**WHAT YOU ARE ASKED TO DO**
For the listing that follows, give again exactly the lines from the one with "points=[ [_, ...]" to the one with "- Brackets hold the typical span", including both.

━━━ PROVIDED INFORMATION ━━━

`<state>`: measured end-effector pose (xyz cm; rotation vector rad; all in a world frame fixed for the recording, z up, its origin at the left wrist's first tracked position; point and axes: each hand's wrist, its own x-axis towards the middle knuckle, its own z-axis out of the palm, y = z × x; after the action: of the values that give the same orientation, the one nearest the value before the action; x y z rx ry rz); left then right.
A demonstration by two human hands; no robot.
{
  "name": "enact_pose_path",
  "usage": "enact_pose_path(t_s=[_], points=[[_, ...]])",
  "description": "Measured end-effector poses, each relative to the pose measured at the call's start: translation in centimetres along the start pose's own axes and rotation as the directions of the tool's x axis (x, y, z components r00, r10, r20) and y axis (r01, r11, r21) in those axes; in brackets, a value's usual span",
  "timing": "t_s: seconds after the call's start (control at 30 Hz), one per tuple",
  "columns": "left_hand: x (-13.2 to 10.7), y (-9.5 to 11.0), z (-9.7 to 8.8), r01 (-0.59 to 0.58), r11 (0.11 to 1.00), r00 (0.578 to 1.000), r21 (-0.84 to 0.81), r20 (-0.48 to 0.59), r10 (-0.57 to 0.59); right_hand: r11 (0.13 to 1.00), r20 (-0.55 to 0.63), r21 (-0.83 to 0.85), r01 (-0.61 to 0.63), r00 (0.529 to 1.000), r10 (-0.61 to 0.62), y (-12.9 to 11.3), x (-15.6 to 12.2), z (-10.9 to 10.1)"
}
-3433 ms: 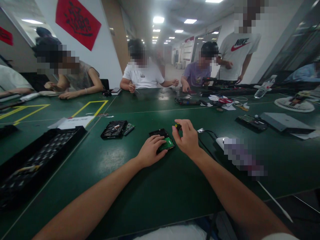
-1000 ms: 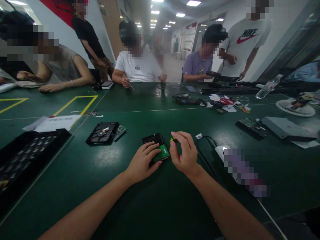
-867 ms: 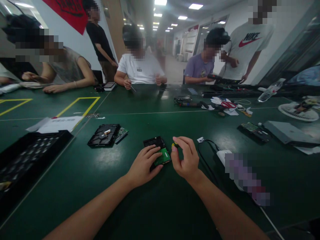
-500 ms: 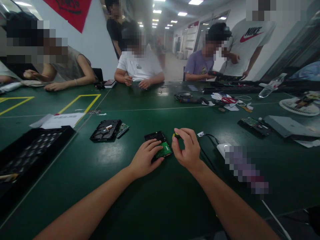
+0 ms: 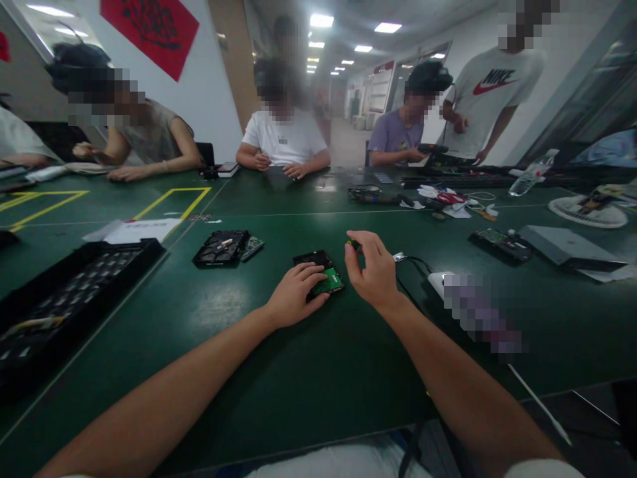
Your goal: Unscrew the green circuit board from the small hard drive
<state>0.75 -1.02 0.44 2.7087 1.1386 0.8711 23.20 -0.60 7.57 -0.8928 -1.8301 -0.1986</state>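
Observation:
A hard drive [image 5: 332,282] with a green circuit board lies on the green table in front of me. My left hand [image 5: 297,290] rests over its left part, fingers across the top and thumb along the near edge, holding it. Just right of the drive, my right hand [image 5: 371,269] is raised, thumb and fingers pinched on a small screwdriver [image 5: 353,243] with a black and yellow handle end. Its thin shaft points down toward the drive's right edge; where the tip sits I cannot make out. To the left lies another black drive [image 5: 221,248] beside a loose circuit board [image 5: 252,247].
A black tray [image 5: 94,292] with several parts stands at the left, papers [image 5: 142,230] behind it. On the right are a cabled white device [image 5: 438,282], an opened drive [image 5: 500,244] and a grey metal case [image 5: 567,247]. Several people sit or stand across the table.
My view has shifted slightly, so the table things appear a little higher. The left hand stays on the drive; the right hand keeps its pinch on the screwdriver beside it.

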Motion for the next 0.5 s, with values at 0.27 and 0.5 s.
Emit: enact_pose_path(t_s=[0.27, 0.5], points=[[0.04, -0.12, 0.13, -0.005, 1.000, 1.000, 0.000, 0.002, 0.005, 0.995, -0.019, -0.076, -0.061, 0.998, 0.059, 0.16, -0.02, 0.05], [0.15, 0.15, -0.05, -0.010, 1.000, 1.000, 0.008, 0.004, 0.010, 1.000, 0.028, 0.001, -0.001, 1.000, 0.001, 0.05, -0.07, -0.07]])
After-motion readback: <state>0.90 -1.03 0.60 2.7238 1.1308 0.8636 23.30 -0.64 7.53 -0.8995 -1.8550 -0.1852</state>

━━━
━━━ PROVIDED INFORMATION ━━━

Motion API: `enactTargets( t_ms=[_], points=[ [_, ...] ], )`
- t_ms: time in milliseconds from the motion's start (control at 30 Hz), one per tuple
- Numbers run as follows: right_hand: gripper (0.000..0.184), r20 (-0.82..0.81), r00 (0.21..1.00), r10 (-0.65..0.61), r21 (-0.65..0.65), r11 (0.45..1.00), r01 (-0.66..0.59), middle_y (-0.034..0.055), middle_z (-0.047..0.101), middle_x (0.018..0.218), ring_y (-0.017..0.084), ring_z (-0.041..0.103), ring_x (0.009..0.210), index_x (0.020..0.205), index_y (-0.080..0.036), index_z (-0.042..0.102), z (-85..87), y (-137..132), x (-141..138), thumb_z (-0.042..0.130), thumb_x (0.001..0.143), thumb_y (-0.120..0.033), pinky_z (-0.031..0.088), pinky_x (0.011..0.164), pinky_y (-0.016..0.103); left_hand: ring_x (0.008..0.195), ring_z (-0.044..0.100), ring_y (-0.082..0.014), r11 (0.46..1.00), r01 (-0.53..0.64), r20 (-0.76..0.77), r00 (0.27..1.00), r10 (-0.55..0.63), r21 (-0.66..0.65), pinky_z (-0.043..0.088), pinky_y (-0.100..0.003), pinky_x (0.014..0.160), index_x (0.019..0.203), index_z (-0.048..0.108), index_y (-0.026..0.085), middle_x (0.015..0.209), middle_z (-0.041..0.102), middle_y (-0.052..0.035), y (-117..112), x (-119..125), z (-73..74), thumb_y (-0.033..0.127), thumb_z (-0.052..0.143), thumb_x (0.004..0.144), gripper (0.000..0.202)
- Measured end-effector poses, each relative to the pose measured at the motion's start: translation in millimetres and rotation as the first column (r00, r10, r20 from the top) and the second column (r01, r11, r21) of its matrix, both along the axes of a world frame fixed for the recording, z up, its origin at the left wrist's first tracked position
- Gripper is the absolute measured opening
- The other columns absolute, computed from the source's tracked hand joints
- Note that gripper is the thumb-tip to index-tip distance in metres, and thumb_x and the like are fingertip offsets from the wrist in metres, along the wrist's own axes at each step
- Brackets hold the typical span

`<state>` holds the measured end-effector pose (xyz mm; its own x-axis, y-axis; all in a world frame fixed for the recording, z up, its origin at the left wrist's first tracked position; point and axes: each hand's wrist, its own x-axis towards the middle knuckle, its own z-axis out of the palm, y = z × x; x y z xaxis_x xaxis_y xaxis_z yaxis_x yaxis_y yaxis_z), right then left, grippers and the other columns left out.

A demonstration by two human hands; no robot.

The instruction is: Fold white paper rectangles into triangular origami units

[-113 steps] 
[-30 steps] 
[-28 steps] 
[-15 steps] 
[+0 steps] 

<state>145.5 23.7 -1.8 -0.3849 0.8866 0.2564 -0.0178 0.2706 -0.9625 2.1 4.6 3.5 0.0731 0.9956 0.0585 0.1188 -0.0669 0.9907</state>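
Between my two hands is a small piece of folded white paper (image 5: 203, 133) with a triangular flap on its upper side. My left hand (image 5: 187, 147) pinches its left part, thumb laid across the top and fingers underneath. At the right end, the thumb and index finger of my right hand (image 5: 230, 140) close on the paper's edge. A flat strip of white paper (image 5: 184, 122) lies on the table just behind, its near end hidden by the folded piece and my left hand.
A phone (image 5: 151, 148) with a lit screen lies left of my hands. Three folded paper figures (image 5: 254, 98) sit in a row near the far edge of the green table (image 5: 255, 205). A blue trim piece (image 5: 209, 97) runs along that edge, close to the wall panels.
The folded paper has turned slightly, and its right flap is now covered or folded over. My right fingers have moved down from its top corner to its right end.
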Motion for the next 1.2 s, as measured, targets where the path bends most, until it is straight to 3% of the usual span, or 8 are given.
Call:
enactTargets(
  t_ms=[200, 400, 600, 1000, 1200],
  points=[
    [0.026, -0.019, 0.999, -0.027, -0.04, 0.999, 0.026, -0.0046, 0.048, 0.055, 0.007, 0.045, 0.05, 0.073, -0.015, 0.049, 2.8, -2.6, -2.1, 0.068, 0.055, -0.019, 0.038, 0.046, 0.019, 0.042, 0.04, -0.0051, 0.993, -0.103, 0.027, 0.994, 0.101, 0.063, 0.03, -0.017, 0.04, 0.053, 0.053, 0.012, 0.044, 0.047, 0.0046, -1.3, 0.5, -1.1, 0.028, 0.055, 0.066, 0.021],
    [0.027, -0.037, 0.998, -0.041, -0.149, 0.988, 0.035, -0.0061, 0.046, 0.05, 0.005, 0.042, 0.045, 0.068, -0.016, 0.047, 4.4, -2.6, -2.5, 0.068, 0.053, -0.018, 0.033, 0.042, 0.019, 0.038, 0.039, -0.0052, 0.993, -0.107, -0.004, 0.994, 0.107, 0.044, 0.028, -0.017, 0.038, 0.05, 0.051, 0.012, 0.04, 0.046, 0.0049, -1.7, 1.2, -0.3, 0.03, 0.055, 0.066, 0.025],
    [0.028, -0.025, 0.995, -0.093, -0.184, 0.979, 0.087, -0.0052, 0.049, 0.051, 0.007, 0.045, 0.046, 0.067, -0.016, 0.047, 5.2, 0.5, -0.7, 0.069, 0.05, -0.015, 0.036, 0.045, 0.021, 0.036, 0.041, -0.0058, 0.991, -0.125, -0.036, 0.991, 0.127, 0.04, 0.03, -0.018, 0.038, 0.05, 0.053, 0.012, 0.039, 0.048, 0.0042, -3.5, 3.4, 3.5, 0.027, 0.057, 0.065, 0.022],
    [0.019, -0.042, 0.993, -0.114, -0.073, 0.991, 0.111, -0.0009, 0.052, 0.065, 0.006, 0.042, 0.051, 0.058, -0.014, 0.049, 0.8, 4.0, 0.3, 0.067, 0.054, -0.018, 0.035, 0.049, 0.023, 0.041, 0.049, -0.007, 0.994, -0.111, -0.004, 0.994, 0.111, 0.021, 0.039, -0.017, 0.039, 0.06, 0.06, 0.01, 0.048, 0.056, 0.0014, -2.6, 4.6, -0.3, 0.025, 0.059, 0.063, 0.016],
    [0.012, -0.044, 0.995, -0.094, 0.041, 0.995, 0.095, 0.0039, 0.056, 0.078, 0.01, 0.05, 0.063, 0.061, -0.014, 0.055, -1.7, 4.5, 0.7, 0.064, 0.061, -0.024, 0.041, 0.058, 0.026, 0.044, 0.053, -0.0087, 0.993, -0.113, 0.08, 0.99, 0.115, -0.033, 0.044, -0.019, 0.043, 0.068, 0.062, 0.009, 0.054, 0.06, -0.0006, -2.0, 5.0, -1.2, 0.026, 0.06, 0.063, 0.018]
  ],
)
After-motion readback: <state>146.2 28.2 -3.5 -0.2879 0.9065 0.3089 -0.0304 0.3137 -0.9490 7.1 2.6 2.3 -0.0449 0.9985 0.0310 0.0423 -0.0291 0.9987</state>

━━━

**TASK RESULT**
Motion API: `enactTargets( t_ms=[_], points=[ [_, ...] ], )`
- t_ms: time in milliseconds from the motion's start (control at 30 Hz), one per tuple
- Numbers run as follows: right_hand: gripper (0.000..0.184), r20 (-0.82..0.81), r00 (0.21..1.00), r10 (-0.65..0.61), r21 (-0.65..0.65), r11 (0.45..1.00), r01 (-0.66..0.59), middle_y (-0.034..0.055), middle_z (-0.047..0.101), middle_x (0.018..0.218), ring_y (-0.017..0.084), ring_z (-0.041..0.103), ring_x (0.009..0.210), index_x (0.020..0.205), index_y (-0.080..0.036), index_z (-0.042..0.102), z (-85..87), y (-137..132), x (-141..138), thumb_z (-0.042..0.130), thumb_x (0.001..0.143), thumb_y (-0.120..0.033), pinky_z (-0.031..0.088), pinky_x (0.011..0.164), pinky_y (-0.016..0.103); left_hand: ring_x (0.008..0.195), ring_z (-0.044..0.100), ring_y (-0.082..0.014), r11 (0.46..1.00), r01 (-0.53..0.64), r20 (-0.76..0.77), r00 (0.27..1.00), r10 (-0.55..0.63), r21 (-0.66..0.65), pinky_z (-0.043..0.088), pinky_y (-0.100..0.003), pinky_x (0.014..0.160), index_x (0.019..0.203), index_z (-0.048..0.108), index_y (-0.026..0.085), middle_x (0.015..0.209), middle_z (-0.041..0.102), middle_y (-0.052..0.035), y (-117..112), x (-119..125), z (-73..74), thumb_y (-0.033..0.127), thumb_z (-0.052..0.143), thumb_x (0.004..0.144), gripper (0.000..0.202)
- Measured end-effector poses, each relative to the pose measured at the motion's start: translation in millimetres and rotation as the first column (r00, r10, r20 from the top) and the second column (r01, r11, r21) of its matrix, both along the axes of a world frame fixed for the recording, z up, its origin at the left wrist's first tracked position
- Gripper is the absolute measured opening
- The other columns absolute, computed from the source's tracked hand joints
- Note that gripper is the thumb-tip to index-tip distance in metres, and thumb_x and the like are fingertip offsets from the wrist in metres, along the wrist's own axes at each step
- Brackets hold the typical span

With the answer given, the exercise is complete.